Dans la réalisation de son mandat de protection et d’interprétation au fil des années, la Commission a eu à faire de nombreuses interprétations progressistes de la Charte africaine des droits de l’homme et des peuples et a créé une jurisprudence africaine en matière de droits de l’homme dont nous sommes fiers. Malgré de nombreux défis auxquels elle a été confrontée dans la réalisation de ses fonctions, la Commission a été en mesure de prendre des décisions sur des communications qui lui sont présentées sans crainte ni favoritisme.
Cependant, nous sommes préoccupés par la décision 1015 du Conseil exécutif de l’Union africaine, rendue en juin 2018, en raison de son impact sur les travaux de la Commission.
Cette décision souligne que «l’indépendance dont jouit la Commission africaine des droits de l’homme et des peuples n’est que de nature fonctionnelle et non une indépendance des mêmes organes qui l’ont créée». Nous estimons qu’il s’agit là d’une compréhension erronée du droit international, compte tenu du fait que la Commission n’a pas été créée par les organes de l’Union africaine mais par un traité: la Charte africaine des droits de l’homme et des peuples. En plus, la Charte garantit l’indépendance institutionnelle, fonctionnelle et personnelle de la Commission et de ses commissaires. Pour pouvoir s’acquitter efficacement de ses tâches, la Commission doit librement travailler sans ingérence des organes politiques de l’Union africaine.
La décision du Conseil exécutif a également soulevé l’attention face à « la tendance de la Commission africaine d’agir comme organe d’appel, sapant ainsi les systèmes juridiques nationaux ». Cette partie de la décision ne correspond pas à la manière dont la Commission examine les communications qui lui sont présentées. L’article 56 de la Charte africaine énonce les conditions de recevabilité, notamment l’épuisement des recours au niveau national. La Commission, dans le cadre de ses fonctions, ne s’interpose pas comme organe d’appel pour les décisions des juridictions nationales, mais plutôt d’organe quasi judiciaire servant à protéger les droits que les États n’ont pas protégés en vertu de la Charte.

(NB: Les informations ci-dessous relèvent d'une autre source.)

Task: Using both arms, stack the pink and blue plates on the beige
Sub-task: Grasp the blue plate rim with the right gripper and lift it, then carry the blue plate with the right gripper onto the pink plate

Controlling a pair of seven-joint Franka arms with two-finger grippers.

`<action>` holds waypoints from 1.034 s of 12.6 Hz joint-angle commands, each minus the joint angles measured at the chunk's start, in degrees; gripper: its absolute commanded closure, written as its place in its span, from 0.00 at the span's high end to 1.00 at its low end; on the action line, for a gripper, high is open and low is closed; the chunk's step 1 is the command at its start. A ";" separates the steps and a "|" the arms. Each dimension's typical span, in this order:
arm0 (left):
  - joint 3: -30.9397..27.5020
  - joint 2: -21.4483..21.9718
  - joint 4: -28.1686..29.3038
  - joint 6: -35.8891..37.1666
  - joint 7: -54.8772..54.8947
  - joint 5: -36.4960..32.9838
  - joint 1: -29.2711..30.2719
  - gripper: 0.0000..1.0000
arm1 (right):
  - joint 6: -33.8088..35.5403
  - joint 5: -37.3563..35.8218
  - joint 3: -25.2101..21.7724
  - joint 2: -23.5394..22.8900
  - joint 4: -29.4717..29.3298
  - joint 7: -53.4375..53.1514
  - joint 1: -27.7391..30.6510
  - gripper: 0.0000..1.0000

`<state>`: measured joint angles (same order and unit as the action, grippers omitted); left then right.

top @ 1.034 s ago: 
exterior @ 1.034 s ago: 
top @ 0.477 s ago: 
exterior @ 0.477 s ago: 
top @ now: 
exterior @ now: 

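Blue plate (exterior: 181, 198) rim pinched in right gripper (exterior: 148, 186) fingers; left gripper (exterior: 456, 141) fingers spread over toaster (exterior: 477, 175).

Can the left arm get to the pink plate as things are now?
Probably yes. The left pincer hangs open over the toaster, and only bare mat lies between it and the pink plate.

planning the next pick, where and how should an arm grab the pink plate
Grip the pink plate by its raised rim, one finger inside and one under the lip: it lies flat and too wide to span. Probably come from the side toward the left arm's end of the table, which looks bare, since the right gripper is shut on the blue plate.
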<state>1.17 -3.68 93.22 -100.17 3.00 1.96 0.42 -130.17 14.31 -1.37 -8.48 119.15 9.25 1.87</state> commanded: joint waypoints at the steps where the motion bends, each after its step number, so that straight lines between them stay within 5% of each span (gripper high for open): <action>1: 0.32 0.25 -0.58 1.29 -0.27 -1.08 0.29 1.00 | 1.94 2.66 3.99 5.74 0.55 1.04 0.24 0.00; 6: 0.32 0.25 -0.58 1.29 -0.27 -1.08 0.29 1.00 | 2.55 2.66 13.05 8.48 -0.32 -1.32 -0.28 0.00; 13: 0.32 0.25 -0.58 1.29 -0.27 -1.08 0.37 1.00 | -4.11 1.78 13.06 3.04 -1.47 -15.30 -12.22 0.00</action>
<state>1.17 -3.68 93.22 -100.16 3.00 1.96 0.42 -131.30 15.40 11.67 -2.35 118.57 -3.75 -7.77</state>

Nous sommes également préoccupés par l’ordre donné par le Conseil exécutif à la Commission de revoir ses critères d’octroi du statut d’observateur aux ONG et de retirer l’accréditation de la « Coalition of African Lesbians » (CAL). Nous sommes scandalisés par le fait que la Commission ait déjà commencé à s’y conformer en retirant le statut d’observateur de la CAL.
À cette fin, nous condamnons la décision du Conseil exécutif de l’Union africaine comme étant erronée et comme une incompréhension du droit international.
Nous appelons aux États Membres de l’Union africaine à garantir l’indépendance totale de la Commission contre toute ingérence dans son travail de la part des organes politiques de l’Union africaine.
Nous exhortons également la Commission africaine à défendre son indépendance et à définir une stratégie claire pour répondre à la décision 1015 sans crainte ni favoritisme.
Notre Commission africaine des droits de l’homme et des peuples doit être indépendante.
Je vous remercie.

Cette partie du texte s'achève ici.